„Ein Jahr im Ausland ist wichtig“

G 9 am Gymnasium: Schulleiterinnen warten auf konkrete Anweisungen

Langenhagen/Mellendorf (ok). Ein mögliches Szenario: Zurück zu G 9, aber nicht im Retro-Stil der 90er Jahre: So die Botschaft, die die rot-grüne Landesregierung aussendet; das Turbo-Abitur am Gymnasium wäre dann ab Sommer 2015 Geschichte. Vor allen die Jahrgänge 7 bis 9 sollen dann vom „Dauerstress“ befreit werden, sich freier entfalten können. Nur: Wie genau die Reform aussehen soll, steht noch in den Sternen. Allerdings scheint klar zu sein, dass besonders leistungsstarke Schülerinnen und Schüler weiterhin nach acht Schuljahren das Abitur absolvieren können. In der Oberstufe soll es spezielle Förderstunden geben, sodass ein Schuljahr übersprungen werden könnte. Am Nachmittag sollen Schülerinnen und Schüler aber individuel unterstützt werden. Das Credo der sozialdemokratischen Kultusministerin Frauke Heiligenstadt: Bildungschancen dürfen nicht von der Herkunft abhängen.

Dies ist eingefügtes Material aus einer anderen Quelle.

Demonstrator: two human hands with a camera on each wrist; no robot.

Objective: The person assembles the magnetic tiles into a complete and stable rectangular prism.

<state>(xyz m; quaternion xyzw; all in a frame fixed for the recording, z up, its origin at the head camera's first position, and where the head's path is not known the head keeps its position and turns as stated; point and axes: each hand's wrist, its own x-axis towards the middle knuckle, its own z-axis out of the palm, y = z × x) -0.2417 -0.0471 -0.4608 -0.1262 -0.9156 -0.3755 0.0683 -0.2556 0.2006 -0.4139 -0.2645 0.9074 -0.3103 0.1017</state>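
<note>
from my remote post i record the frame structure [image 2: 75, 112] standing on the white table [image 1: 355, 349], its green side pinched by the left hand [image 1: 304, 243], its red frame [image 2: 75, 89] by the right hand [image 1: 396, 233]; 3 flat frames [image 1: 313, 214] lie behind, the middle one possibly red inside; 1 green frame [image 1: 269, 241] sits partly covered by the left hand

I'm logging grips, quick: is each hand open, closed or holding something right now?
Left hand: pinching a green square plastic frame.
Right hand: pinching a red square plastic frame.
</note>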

Konkret wird es allerdings wohl erst Ende März werden, was das zukünftige G 9 angeht. Dann will eine Expertenrunde, der auch Langenhagens Schulleiterin Irene Kretschmer angehört, ihren Abschlussbericht vorlegen. Vermutlicher Zeitpunkt: Ende März.
Drei Varianten werden dem Vernehmen nach derzeit geprüft: ein verkürztes Abitur mit weniger Klausuren und Prüfungsfächern, gemeinsamer Unterricht bis Klasse 9 und dann die Aufspaltung in einen langsameren und einen schnelleren Zweig sowie die Rückkehr zu G 9.
Irene Kretschmer will sich zu den möglichen Ergebnissen nicht äußern, verweist auf die Beratungen der Expertenrunde. „Über ein Konzept kann und will ich erst reden, wenn Details vorliegen“, sagt die Schulleiterin des Langenhagener Gymnasiums. Ihre Kollegin Swantje Klapper aus Mellendorf wartet natürlich auch auf „Anordnungen aus dem hohen Hause“, kann aber auf jeden Fall auch sagen, dass viele ihrer Schülerinnen und Schüler trotz G 8 „glücklich und entspannt“ seien. Positiv an G 9 findet sie auf jeden Fall, dass die Gymnasiastinnen und Gymnasiasten, dann während der Schulzeit ein Jahr ins Ausland gehen können und den Anschluss nicht verpassen. Ein aus ihrer Sicht unheimlich wichtiger Schritt, was die Persönlichkeitsentwicklung angehe. Bislang sei es so, dass die noch jungen Schülerinnen und Schüler nach dem Abitur ein Jahr mit der eigentlichen Berufsausbildung pausierten und beispielsweise lieber ein freiwilliges soziales Jahr dranhängten.